Auto
Alfetta GTV6 : le crépuscule des idoles
04 MARS . 2015
Aujourd’hui quasiment oublié et sous respiration artificielle, le blason milanais a été, tout au long de ses nombreuses vies, l’un des inventeurs de la voiture de sport (Enzo Ferrari, formé chez Alfa, disait: « le jour où j’ai couru contre Alfa, ce fut comme si j’avais tué ma mère ») puis l’inventeur de la voiture de sport moderne de série (Alfa créa la Giulia au début des sixties alors que BMW vivotait encore en quasi-faillite).
Las, toutes les idoles ont un crépuscule, Alfa-Romeo n’a pas échappé à cette règle immuable des tragédies latines, au cours des années 70. Mais, autre règle immuable, du coeur de la tragédie émergent toujours des épisodes héroïques de résistance, inutile et pleine de panache, à ce destin cruel. 1980: l’Alfetta GTV6.
Bouquet final de quelques vieux ingénieurs préretraités rescapés de l’âge d’or, au sein d’une maison déliquescente, « le » GTV6 (trait de language de l’époque a posteriori révélateur) était un replâtrage hâtif de la plateforme de l’Alfetta (1972) avec sous le capot le V6 2.5 de la berline Sei (invendue et invendable). Contre toute attente et contre le destin, le GTV6 fut un best-seller de 80 à 87, surpassant les BMW 323i, et imbattable en rallye comme en circuit.
A l’âge de 10 ans, vers 1982, lorsque je croisais une Alfetta GTV dans la rue, je courais voir si le capot arborait le bossage spécifique abritant le 6 cylindres. A l’âge du permis de conduire, vers 1990, alors que cette auto était devenue has been (aujourd’hui on dirait « youngtimer »), c’est devenue une idée fixe. Rapidement les choses se sont enchaînées.

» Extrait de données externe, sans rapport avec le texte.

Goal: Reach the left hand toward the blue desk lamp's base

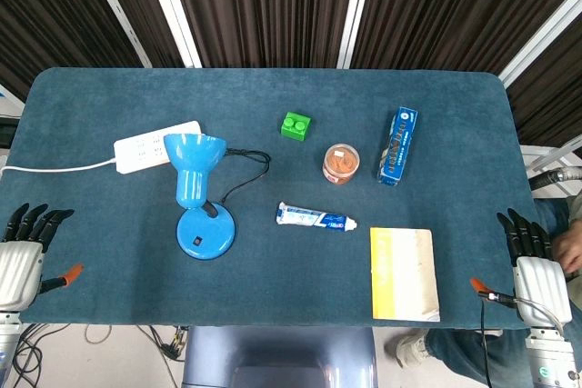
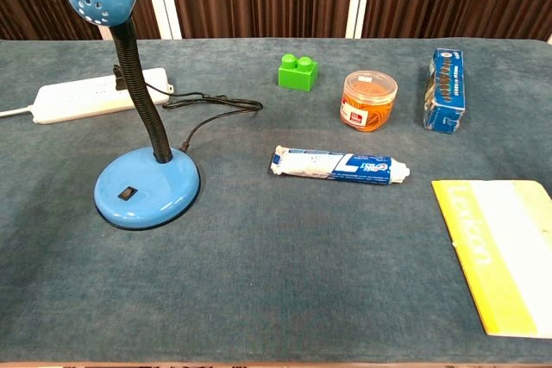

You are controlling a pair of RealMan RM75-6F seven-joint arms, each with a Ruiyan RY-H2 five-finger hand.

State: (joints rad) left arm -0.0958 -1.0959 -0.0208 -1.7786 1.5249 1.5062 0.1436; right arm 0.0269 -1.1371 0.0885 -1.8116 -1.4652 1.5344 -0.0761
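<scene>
Chest view reads perhaps "Lexicon" on the yellow booklet [image 2: 504, 252]; left hand [image 1: 23, 252] spread, empty, off lamp base [image 1: 205, 233].

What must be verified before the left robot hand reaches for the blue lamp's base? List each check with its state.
1. Left robot hand holds nothing, fingers apart: ok.
2. Lamp base sits flat on the table, uncovered: ok.
3. Table between the left robot hand and the base is bare: ok.
4. Black cord runs behind the base, away from the approach: ok.
5. Right robot hand at the far edge, out of the way: ok.
6. Lamp switched on or off: cannot tell.
</scene>
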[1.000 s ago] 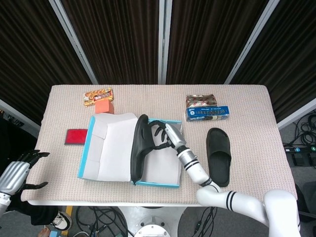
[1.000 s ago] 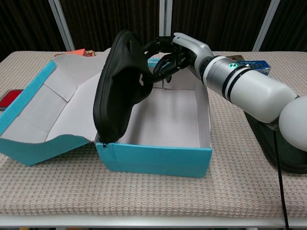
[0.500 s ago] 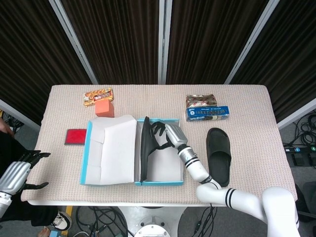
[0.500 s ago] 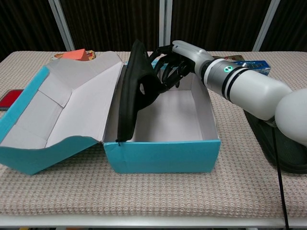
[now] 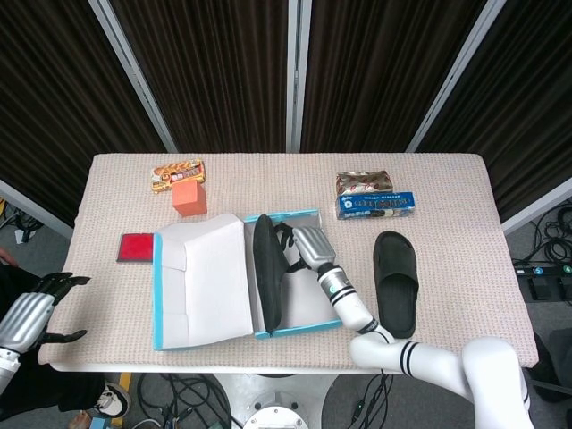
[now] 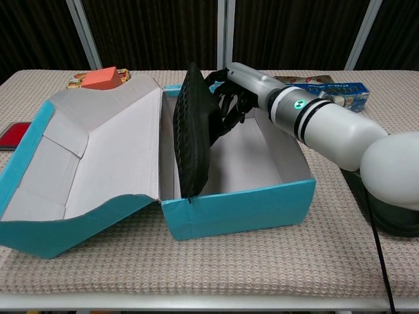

Certes j’ai dépensé tout ce qui était sur mon livret d’épargne étudiant. Certes mon père ne m’a plus adressé la parole durant six mois. Mais j’ai réussi au début des années 90, à poser mon nom sur la carte grise d’un GTV6 rouge, cuir noir, moteur cassé…et refait à coup de jobs d’été, c’est vous dire les sacrifices auxquels j’étais prêt à consentir pour cette auto.
Décrire le feeling simplement fabuleux ressenti au volant sans tomber dans les lieux communs… Ecole de pilotage et d’humilité, équilibre du chassis, moteur inoubliable, sensation d’être branché à la route sans aucun filtre, soundtrack démentiel, la classe, mais brutale, à l’époque on disait « voiture d’homme »: l’erreur et la prétention ne pardonnaient pas, au volant.
Le GTV6, et les Alfa Romeo qui se sont succédées furent le privilège et l’ivresse de boire ma passion de l’automobile au goulot d’une bonne bouteille quand d’autres la téteaient au robinet d’un cubi.